Print the listing from its top line through the line containing "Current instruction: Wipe", nothing more, and leave out the pictures.

- Opening Delimiter -

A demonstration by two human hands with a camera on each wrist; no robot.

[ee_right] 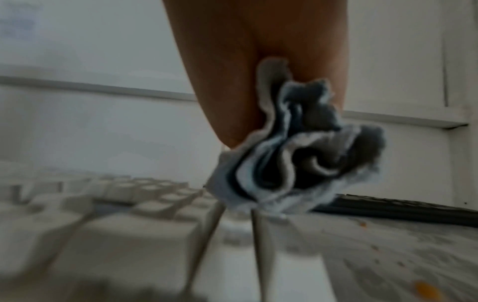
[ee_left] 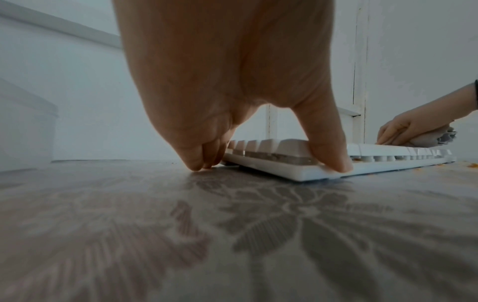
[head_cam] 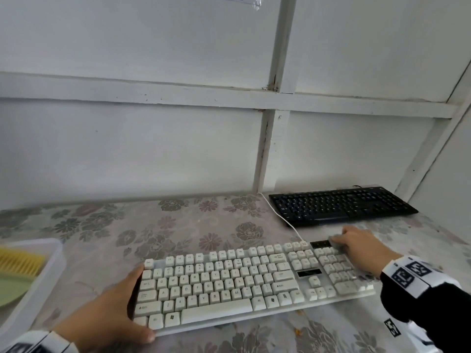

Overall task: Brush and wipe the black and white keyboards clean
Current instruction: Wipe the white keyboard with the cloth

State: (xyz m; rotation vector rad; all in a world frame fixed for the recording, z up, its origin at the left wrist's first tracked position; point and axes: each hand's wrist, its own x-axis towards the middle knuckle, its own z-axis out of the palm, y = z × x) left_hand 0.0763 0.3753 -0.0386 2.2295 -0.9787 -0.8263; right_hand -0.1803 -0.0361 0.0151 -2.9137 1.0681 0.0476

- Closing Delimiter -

Written response »
A demonstration by two human hands with a camera on each wrist; no robot.

[ee_right] 
[ee_left] 
[head_cam] 

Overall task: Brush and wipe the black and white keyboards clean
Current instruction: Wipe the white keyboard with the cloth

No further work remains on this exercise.